TASK OBJECTIVE -> Write all of the lines below out again, exactly as they stand.

─── LISTED ENTRIES

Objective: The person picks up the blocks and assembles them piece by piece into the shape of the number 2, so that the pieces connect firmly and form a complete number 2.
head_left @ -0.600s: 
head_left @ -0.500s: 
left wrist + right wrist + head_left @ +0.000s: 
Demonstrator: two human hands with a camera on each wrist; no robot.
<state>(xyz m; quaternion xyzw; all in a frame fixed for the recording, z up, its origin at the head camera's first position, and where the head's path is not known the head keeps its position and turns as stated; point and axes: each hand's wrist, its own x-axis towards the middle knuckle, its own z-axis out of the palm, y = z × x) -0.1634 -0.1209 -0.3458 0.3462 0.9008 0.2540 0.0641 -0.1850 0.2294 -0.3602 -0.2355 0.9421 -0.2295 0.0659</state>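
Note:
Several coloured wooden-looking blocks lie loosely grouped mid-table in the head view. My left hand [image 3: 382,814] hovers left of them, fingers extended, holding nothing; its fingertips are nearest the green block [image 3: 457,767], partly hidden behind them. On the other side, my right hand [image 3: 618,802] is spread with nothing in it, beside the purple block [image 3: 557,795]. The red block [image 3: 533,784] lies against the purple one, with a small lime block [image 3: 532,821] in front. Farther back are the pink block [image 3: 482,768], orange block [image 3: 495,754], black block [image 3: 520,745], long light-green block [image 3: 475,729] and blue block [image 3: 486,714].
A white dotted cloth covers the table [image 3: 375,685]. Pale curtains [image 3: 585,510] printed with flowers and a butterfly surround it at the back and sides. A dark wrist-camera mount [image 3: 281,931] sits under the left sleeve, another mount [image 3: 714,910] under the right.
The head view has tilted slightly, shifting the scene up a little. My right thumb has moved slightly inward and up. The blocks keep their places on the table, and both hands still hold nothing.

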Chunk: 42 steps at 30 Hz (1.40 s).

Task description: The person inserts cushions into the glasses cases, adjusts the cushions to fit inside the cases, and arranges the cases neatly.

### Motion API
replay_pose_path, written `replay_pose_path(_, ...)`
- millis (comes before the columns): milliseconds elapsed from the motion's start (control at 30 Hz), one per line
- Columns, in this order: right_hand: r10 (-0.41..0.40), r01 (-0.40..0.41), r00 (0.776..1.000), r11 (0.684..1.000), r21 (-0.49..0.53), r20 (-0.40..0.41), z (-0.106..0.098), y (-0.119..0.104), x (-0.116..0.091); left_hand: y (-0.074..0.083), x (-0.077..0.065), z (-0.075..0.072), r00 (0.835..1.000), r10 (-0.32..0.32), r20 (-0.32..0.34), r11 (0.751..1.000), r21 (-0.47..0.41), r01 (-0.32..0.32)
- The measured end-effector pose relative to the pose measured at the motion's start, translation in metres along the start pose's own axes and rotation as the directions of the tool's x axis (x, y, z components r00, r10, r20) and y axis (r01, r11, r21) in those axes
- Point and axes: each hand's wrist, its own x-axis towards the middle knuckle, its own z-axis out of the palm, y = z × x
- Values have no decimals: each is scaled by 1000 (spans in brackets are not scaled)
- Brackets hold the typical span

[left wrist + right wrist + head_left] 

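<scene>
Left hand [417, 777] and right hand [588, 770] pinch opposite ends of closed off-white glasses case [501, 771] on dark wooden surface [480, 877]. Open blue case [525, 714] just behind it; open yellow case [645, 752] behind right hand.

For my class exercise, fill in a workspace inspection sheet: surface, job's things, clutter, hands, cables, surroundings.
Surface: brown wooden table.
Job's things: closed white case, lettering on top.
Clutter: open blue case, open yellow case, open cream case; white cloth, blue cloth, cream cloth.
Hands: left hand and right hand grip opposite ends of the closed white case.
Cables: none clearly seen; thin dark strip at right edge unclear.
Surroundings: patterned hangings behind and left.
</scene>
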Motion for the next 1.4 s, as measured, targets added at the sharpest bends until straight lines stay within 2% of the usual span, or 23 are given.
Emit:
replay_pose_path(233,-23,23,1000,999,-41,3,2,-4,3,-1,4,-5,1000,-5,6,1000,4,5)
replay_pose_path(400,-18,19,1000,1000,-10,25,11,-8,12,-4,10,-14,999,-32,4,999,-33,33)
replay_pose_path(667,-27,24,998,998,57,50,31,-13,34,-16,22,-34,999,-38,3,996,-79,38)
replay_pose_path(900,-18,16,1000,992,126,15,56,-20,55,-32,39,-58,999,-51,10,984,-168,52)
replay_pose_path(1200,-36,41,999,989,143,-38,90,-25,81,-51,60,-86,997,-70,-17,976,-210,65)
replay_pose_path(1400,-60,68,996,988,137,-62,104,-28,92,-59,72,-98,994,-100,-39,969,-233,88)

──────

SOLUTION TO THE PROBLEM ->
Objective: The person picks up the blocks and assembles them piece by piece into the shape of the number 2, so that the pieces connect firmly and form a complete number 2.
head_left @ -0.600s: 
head_left @ -0.500s: 
left wrist + right wrist + head_left @ +0.000s: 
Demonstrator: two human hands with a camera on each wrist; no robot.
<state>(xyz m; quaternion xyzw; all in a frame fixed for the recording, z up, its origin at the head camera's first position, and where the head's path is not known the head keeps its position and turns as stated; point and axes: each hand's wrist, its own x-axis towards the middle knuckle, its own z-axis out of the palm, y = z × x) -0.1634 -0.1209 -0.3458 0.3462 0.9008 0.2540 0.0641 -0.1850 0.2294 -0.3602 -0.2355 0.9421 -0.2295 0.0659</state>
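Note:
Several coloured wooden-looking blocks lie loosely grouped mid-table in the head view. My left hand [image 3: 382,814] hovers left of them, fingers extended, holding nothing; its fingertips are nearest the green block [image 3: 457,767], partly hidden behind them. On the other side, my right hand [image 3: 618,802] is spread with nothing in it, beside the purple block [image 3: 557,795]. The red block [image 3: 533,784] lies against the purple one, with a small lime block [image 3: 532,821] in front. Farther back are the pink block [image 3: 482,768], orange block [image 3: 495,754], black block [image 3: 520,745], long light-green block [image 3: 475,729] and blue block [image 3: 486,714].
A white dotted cloth covers the table [image 3: 375,685]. Pale curtains [image 3: 585,510] printed with flowers and a butterfly surround it at the back and sides. A dark wrist-camera mount [image 3: 281,931] sits under the left sleeve, another mount [image 3: 714,910] under the right.
The head view has tilted slightly, shifting the scene up a little. My right thumb has moved slightly inward and up. The blocks keep their places on the table, and both hands still hold nothing.
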
Chunk: 42 steps at 30 Hz (1.40 s).

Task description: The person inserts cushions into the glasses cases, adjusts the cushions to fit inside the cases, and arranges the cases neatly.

### Motion API
replay_pose_path, written `replay_pose_path(_, ...)`
- millis (comes before the columns): milliseconds elapsed from the motion's start (control at 30 Hz), one per line
- Columns, in this order: right_hand: r10 (-0.41..0.40), r01 (-0.40..0.41), r00 (0.776..1.000), r11 (0.684..1.000), r21 (-0.49..0.53), r20 (-0.40..0.41), z (-0.106..0.098), y (-0.119..0.104), x (-0.116..0.091); left_hand: y (-0.074..0.083), x (-0.077..0.065), z (-0.075..0.072), r00 (0.835..1.000), r10 (-0.32..0.32), r20 (-0.32..0.34), r11 (0.751..1.000), r21 (-0.47..0.41), r01 (-0.32..0.32)
- The measured end-effector pose relative to the pose measured at the motion's start, translation in metres along the start pose's own axes and rotation as the directions of the tool's x axis (x, y, z components r00, r10, r20) and y axis (r01, r11, r21) in those axes
- Point and axes: each hand's wrist, its own x-axis towards the middle knuckle, its own z-axis out of the palm, y = z × x
- Values have no decimals: each is scaled by 1000 (spans in brackets are not scaled)
- Brackets hold the typical span

[left wrist + right wrist + head_left] 

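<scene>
Left hand [417, 777] and right hand [588, 770] pinch opposite ends of closed off-white glasses case [501, 771] on dark wooden surface [480, 877]. Open blue case [525, 714] just behind it; open yellow case [645, 752] behind right hand.

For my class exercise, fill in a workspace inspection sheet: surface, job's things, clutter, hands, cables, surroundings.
Surface: brown wooden table.
Job's things: closed white case, lettering on top.
Clutter: open blue case, open yellow case, open cream case; white cloth, blue cloth, cream cloth.
Hands: left hand and right hand grip opposite ends of the closed white case.
Cables: none clearly seen; thin dark strip at right edge unclear.
Surroundings: patterned hangings behind and left.
</scene>
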Motion for the next 1.4 s, as measured, targets added at the sharpest bends until straight lines stay within 2% of the usual span, or 23 are given.
Emit:
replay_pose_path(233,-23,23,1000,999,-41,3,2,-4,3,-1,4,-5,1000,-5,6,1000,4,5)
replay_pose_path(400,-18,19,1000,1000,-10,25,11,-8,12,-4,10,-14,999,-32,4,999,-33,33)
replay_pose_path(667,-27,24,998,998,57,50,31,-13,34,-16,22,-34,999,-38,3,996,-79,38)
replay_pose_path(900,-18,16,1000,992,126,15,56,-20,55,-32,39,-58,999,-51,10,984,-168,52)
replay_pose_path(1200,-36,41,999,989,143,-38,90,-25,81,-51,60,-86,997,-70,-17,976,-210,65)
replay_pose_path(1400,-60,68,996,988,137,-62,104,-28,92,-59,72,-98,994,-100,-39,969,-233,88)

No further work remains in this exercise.